• _What to do_
Beginning with the line that holds "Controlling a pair" in the data below, give again every line through the one that holds "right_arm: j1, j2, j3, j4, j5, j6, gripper", exactly as written.
(Data in this exercise)
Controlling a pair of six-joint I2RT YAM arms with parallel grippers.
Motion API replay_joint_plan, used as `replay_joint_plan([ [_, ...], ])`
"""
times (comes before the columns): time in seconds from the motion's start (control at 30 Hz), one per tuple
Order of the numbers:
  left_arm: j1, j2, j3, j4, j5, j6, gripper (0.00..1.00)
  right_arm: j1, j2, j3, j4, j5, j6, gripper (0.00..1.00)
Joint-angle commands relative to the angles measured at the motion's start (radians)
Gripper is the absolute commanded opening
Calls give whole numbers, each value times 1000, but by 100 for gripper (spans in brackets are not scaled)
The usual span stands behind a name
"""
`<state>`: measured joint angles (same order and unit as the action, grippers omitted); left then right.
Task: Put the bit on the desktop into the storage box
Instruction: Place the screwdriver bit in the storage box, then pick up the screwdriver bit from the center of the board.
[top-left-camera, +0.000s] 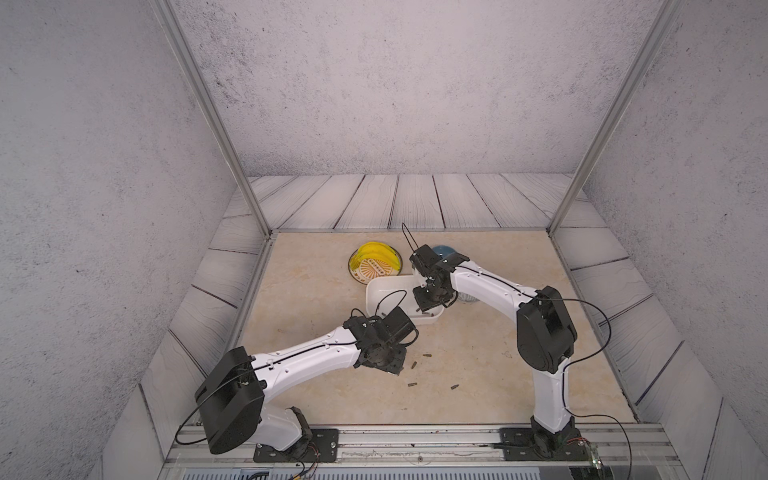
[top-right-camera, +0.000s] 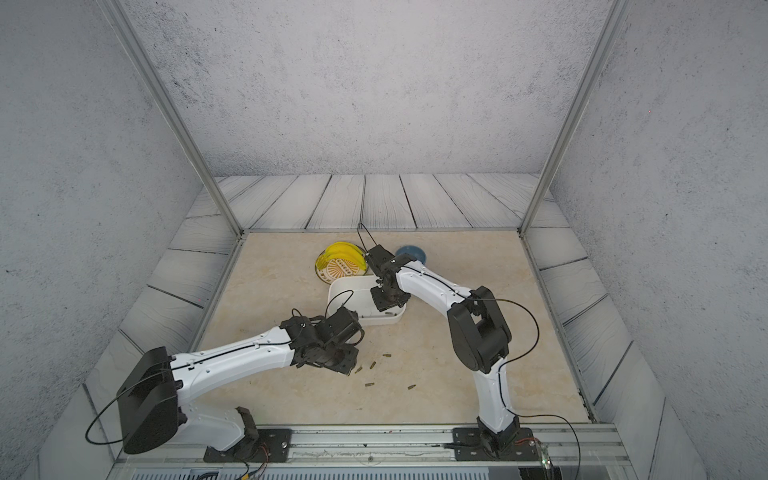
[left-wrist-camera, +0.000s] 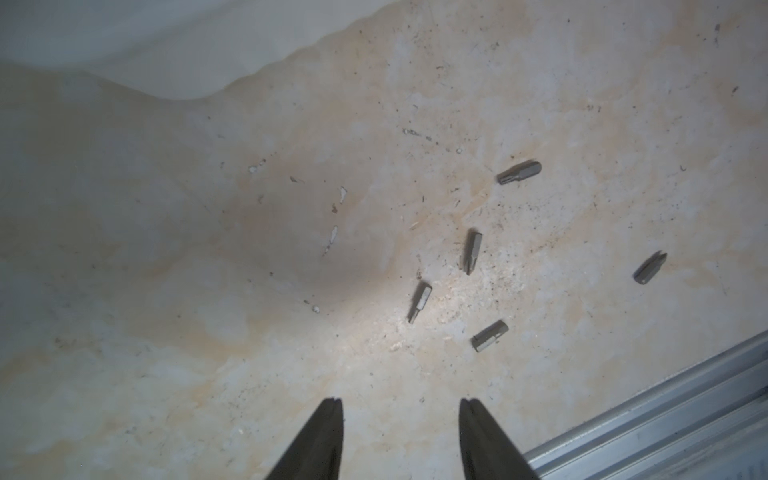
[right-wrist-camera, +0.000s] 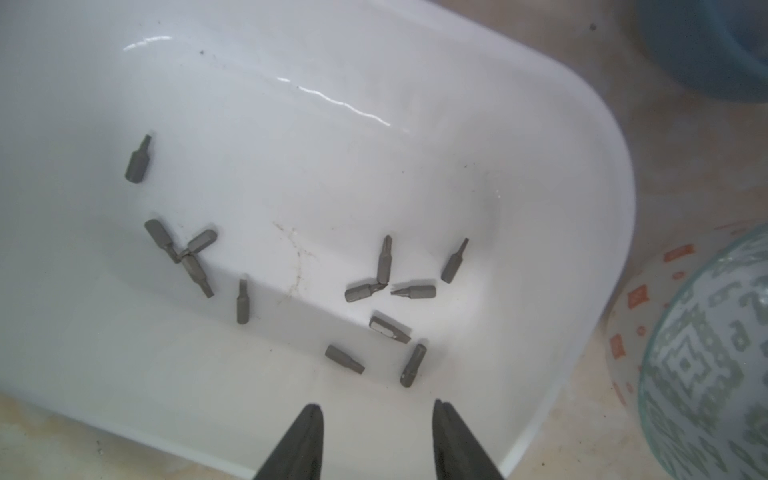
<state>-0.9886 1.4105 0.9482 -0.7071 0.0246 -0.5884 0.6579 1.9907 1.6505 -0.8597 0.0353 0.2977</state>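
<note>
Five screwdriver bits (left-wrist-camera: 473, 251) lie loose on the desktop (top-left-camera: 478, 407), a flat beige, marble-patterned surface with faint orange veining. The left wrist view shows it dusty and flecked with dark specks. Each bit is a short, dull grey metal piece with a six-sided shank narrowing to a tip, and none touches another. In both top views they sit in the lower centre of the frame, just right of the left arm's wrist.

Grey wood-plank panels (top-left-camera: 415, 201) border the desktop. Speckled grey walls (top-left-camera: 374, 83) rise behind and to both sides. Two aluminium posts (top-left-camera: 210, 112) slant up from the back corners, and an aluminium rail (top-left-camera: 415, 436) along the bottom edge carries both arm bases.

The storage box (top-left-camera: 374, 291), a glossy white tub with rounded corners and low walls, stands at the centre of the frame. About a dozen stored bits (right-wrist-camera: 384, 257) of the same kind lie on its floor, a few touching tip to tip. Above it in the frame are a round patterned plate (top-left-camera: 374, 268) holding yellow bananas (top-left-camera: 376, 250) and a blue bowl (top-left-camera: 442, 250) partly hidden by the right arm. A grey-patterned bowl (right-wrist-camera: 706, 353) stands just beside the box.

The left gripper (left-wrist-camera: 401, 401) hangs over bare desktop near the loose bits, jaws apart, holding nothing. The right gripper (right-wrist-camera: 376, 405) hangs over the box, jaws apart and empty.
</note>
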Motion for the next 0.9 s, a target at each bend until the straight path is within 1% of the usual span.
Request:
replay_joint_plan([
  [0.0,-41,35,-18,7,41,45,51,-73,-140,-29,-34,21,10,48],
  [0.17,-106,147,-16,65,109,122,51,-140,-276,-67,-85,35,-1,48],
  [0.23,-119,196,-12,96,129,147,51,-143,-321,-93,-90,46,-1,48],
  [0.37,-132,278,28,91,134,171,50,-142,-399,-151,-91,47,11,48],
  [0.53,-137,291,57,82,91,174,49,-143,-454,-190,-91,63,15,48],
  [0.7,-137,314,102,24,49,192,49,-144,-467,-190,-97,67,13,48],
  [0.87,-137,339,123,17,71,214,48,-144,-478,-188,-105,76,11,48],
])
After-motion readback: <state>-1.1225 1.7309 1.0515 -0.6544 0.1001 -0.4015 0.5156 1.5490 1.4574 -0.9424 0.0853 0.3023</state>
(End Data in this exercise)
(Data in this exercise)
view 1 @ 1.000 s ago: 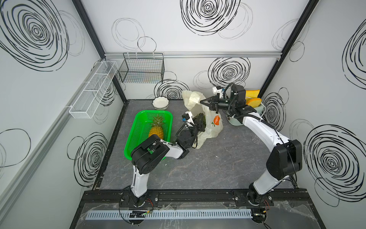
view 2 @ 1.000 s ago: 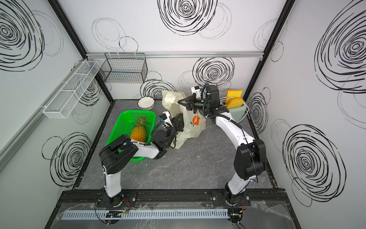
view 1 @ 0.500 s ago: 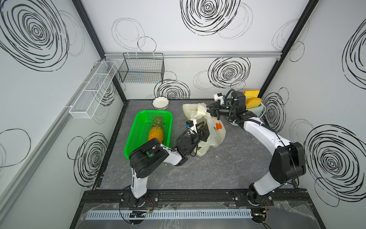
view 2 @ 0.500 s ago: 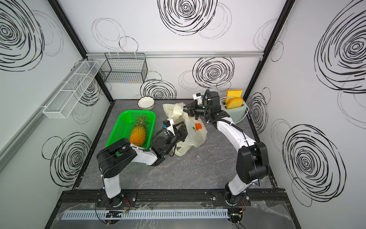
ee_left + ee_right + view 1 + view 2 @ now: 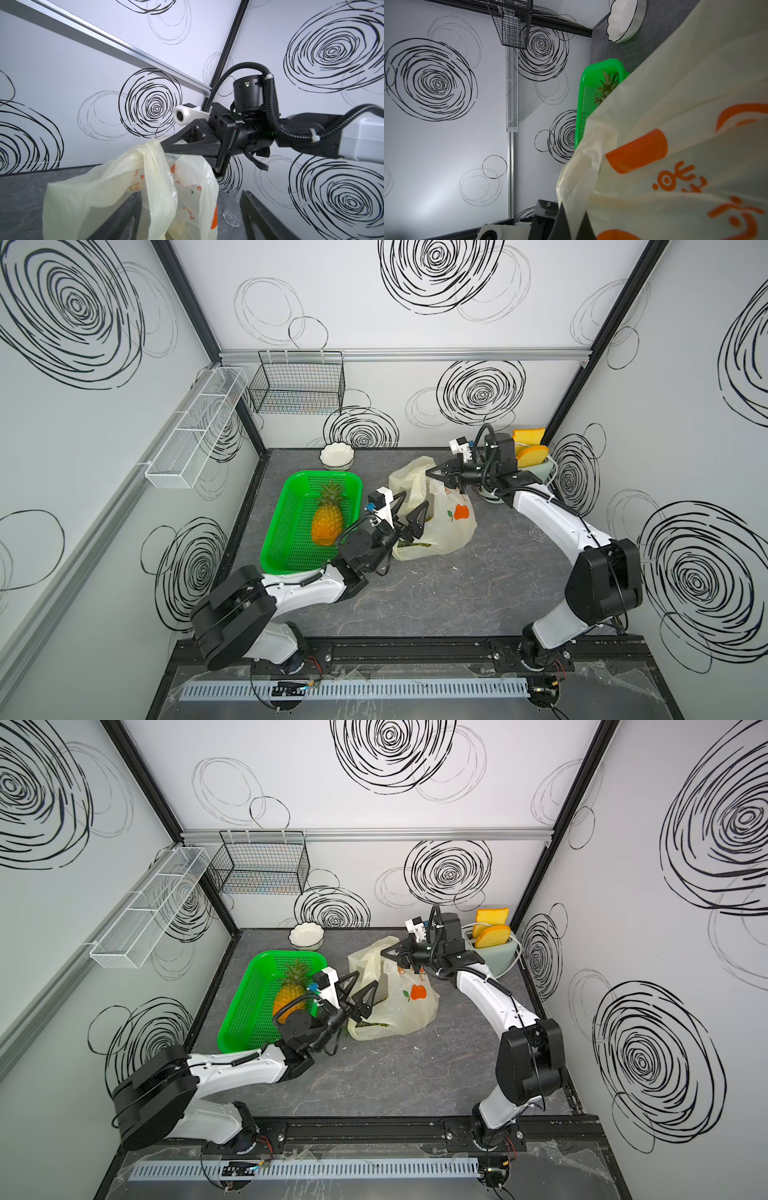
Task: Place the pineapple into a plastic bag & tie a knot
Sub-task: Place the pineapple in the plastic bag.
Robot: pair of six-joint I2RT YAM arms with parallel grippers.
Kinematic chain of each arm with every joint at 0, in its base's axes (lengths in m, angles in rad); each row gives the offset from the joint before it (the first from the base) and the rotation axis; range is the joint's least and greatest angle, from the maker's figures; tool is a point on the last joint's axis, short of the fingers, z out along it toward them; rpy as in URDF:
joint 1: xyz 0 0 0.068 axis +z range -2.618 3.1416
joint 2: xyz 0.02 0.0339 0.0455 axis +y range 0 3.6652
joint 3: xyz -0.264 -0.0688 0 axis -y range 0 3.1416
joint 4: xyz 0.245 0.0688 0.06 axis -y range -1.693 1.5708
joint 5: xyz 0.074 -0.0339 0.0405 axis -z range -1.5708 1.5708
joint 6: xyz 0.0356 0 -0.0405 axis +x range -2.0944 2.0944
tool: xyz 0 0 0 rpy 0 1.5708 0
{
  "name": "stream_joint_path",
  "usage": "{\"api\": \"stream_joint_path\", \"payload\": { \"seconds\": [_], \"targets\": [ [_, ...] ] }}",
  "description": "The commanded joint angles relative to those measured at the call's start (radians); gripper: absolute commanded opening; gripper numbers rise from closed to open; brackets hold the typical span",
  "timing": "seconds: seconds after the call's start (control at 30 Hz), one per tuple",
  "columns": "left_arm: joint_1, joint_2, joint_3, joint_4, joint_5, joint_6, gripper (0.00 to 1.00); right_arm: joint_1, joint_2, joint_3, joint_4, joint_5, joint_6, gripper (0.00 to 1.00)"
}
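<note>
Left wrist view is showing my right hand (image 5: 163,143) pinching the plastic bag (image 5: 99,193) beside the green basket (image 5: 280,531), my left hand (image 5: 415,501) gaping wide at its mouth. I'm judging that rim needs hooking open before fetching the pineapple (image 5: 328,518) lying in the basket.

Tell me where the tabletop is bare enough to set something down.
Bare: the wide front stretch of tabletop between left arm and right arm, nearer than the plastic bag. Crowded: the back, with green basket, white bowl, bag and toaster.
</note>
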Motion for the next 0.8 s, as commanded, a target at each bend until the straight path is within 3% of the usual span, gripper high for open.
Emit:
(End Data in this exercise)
• _Result below_
Controlling a pair of six-joint I2RT YAM arms with parallel grippers.
Motion API replay_joint_plan, used as `replay_joint_plan([ [_, ...], ])`
"""
times (comes before the columns): time in seconds from the motion's start (control at 30 Hz), one per tuple
Order of the numbers:
  left_arm: j1, j2, j3, j4, j5, j6, gripper (0.00..1.00)
  right_arm: j1, j2, j3, j4, j5, j6, gripper (0.00..1.00)

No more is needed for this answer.